§ WORK ITEM
Whenever a line below includes the word "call", copy that line.

§ DATASET SECTION
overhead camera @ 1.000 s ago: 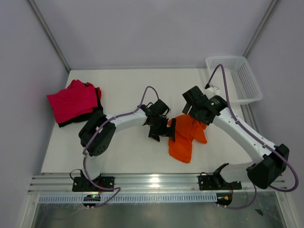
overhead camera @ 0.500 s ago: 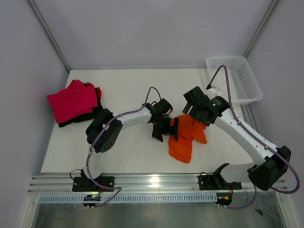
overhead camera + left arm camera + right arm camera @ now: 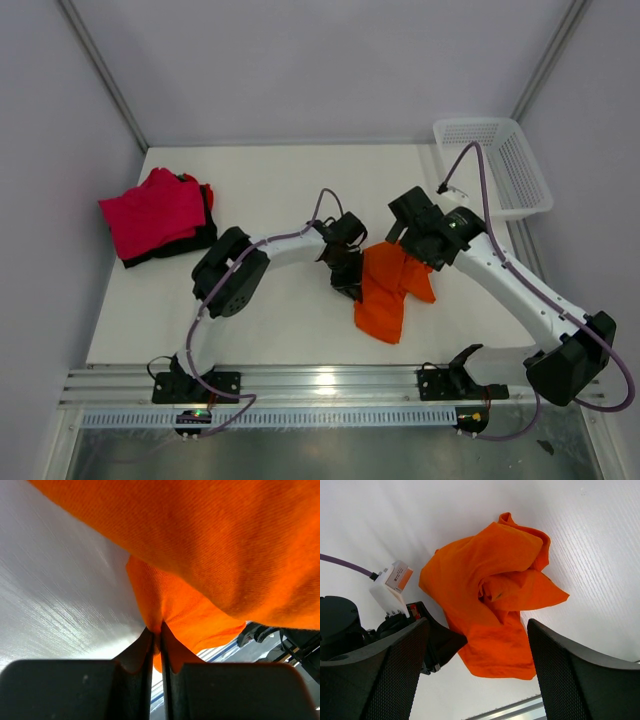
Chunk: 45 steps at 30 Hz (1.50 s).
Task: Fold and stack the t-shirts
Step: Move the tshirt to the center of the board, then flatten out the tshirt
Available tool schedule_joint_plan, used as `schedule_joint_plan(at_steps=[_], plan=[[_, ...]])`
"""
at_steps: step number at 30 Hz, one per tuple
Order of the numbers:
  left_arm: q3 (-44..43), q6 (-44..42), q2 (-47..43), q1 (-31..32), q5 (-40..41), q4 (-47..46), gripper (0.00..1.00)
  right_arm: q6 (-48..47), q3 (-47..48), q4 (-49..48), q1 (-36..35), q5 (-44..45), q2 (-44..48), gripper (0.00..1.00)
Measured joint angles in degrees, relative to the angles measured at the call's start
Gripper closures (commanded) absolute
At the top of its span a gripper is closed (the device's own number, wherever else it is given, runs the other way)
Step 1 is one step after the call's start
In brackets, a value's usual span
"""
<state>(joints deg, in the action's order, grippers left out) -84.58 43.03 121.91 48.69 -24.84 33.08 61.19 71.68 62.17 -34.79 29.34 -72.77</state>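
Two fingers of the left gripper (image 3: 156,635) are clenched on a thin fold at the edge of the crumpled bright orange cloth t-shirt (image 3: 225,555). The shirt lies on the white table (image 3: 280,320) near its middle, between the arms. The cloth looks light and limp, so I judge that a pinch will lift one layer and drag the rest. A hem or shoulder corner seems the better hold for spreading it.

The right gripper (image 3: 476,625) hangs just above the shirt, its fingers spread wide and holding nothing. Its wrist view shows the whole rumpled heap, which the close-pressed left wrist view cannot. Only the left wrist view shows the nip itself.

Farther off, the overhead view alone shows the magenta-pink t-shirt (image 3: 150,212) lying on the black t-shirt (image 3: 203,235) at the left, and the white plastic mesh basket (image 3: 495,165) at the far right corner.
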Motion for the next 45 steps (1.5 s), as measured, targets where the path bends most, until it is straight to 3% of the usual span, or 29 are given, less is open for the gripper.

§ YOUR RESPONSE
Measured joint angles in degrees, relative to the angles measured at the call's start
Step 1 is one step after the call's start

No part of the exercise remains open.